Apple can no longer advertise its Apple Watch as a “CO2-neutral product,” at least not in Germany after a court ruling there this week upheld a complaint finding that the claim was greenwashing. Climate scientist David Ho has been watching this story since 2023. Apple based its ‘carbon neutral’ claim on a Paraguay project to offset emissions, but the court found Apple couldn’t guarantee most of the contracts past 2029.
Scientists see “mega-drying” regions that are immense and expanding — one stretching from the western United States through Mexico to Central America, new research based on 22 years of satellite data shows. Ian James has the story.
Spain’s Prime Minister Pedro Sánchez announced a new climate pact for his country to respond to natural disasters such as wildfires, floods and storms by creating a new national agency.
The European Chemicals Agency recently expanded its proposal to restrict so-called “forever chemicals” from eight new industrial and commercial sectors.

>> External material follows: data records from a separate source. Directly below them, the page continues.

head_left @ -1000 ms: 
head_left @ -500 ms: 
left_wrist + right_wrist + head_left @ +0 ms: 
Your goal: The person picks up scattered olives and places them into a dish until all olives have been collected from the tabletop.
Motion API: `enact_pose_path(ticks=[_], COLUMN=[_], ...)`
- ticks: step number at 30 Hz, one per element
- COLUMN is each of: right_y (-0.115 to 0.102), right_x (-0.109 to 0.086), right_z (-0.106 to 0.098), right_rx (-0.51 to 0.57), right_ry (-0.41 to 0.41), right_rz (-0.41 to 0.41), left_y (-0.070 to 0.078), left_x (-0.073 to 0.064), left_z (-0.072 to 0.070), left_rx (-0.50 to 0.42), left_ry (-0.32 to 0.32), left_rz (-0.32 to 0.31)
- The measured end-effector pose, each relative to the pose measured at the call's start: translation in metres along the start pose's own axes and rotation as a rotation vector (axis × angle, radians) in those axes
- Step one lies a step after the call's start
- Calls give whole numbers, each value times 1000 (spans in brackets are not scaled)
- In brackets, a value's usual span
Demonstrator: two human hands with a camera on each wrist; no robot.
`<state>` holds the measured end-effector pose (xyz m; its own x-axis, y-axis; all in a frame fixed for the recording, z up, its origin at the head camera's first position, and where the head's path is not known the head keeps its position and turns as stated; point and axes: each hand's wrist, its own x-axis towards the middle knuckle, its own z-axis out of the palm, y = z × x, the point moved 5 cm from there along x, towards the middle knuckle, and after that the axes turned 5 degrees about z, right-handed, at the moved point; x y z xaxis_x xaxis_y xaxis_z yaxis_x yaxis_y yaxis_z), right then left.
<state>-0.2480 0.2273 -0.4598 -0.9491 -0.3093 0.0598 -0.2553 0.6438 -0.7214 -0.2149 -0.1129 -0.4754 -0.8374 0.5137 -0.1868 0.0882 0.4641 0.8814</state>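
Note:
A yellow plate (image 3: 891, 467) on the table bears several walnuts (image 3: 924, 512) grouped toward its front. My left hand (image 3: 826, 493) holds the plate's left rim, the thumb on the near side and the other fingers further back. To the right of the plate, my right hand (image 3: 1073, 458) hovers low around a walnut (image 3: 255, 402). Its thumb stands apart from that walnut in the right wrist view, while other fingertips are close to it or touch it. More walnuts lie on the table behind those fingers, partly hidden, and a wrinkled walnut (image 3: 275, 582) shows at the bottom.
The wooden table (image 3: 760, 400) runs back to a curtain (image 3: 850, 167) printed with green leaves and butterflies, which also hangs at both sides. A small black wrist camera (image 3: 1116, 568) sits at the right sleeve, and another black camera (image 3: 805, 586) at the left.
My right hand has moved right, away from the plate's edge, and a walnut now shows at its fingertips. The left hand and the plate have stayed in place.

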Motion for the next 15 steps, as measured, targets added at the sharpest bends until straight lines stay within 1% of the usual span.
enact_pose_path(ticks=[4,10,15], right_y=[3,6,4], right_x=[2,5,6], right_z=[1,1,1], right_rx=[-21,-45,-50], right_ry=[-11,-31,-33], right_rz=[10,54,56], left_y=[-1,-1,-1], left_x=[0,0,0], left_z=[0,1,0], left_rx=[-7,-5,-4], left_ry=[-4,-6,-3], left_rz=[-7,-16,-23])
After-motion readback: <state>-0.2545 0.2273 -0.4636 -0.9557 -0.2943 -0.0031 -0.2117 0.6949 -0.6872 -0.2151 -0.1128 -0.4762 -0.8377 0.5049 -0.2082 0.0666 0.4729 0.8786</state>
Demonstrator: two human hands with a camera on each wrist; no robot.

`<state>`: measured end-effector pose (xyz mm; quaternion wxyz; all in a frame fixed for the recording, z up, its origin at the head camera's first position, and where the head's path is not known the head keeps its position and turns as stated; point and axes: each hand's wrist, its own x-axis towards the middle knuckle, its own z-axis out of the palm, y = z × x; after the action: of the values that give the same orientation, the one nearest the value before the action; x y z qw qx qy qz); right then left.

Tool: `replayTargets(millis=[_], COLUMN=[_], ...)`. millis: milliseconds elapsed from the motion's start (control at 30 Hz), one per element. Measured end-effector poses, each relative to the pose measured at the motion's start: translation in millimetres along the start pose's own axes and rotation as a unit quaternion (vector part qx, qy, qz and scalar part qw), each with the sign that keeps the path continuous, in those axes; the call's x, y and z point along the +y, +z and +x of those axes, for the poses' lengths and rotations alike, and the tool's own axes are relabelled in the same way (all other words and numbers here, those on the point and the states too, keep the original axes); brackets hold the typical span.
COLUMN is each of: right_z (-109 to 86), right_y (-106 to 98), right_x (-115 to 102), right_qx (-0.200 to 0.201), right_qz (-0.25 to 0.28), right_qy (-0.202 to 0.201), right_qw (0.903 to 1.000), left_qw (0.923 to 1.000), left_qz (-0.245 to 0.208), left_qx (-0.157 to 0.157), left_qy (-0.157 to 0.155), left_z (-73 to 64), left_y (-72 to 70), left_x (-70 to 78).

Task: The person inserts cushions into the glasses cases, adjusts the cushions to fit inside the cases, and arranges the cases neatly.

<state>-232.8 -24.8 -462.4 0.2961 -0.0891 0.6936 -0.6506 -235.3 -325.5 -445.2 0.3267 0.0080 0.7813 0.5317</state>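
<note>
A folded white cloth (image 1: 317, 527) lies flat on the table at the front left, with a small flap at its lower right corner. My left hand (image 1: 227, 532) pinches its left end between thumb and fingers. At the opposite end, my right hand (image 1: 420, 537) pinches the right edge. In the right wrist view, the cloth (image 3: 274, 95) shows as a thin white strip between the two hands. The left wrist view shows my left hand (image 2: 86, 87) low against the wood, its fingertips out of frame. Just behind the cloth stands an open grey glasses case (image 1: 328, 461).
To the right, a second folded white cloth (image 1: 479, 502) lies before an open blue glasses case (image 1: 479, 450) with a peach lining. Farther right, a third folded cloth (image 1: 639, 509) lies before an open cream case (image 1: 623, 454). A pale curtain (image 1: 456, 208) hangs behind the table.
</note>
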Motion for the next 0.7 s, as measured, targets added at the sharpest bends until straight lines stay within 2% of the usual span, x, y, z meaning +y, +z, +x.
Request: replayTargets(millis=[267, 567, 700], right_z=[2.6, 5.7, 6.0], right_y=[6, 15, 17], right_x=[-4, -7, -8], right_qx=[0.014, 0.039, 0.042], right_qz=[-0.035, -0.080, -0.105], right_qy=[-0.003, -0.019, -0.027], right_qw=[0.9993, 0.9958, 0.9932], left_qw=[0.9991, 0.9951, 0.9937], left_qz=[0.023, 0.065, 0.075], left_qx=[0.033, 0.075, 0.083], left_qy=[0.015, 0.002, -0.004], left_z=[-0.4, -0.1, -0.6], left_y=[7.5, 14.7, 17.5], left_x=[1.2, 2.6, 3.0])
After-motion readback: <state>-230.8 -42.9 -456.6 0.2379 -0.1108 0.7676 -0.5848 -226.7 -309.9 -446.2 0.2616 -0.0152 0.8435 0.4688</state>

The collapse of a critical Atlantic current can no longer be considered a low-likelihood event, according to one of the most read stories from the Guardian last week.
An article in Nature Communications set out to quantify how deforestation and global climate change interact to observe shifts in the transformation of the Amazon.
Media News
I’ve been writing about Ann Carlson’s forthcoming book “Smog and Sunshine: The Surprising Story of How LA Cleaned Up Its Air”. Last week, Patt Morrison also announced she has a forthcoming LA Times podcast series on LA’s successful battle against smog. She talked with Sammy Roth about it on the Boiling Point podcast.
NYT’s Hiroko Tabuchi put herself to the test for a first-person piece about a University of Connecticut laboratory that tests the impact of a warming world on the human body as death and illnesses are increasing from heat exposure.
Lawyer Jingjing Zhang got a nice profile by Inside Climate News for having “fought polluting Chinese companies for decades” and now she’s teaching lawyers across the Global South how to do the same.
Heatmap News launched what they call Climate 101, a primer on some of the key technologies of the energy transition.
Amid public media cuts, High Plans Public Radio is building a model for how to pay “to cover more rural news with fewer resources” by building a deeper bench of paid contributors, Nieman Labs writes.
Hannah Steinweg, public policy and business development manager for California-based Rivian talked with Politico’s Alex Nieves about what California should do to boost EVs.
Craig Segall and Hannah Safford write for the Federation of American Scientists that the abundance agenda “isn’t really about whether or not regulations are good… It’s about unfreezing our politics by being clear and courageous about our goals for a society that works better and is capable of big things.”
The team that brought you Climate.gov is fighting back by building Climate.us — an independent, nonprofit successor to Climate.gov that will share and archive climate science. And they’re seeking donations.
Join others in defending science by attending UCLA’s “Suspended Science Fair” highlighting the science impacted by cancelled research grants. Two events Sept 10-11.
See Bill McKibben speak on his book tour supporting “Here Comes the Sun” including a stop in Santa Monica on Sept. 18 at 8pm.
Last Chance Alliance is running a campaign to tell California State Parks not to sign off on Sable Oil’s controversial plan to restart a pipeline off the coast of Santa Barbara.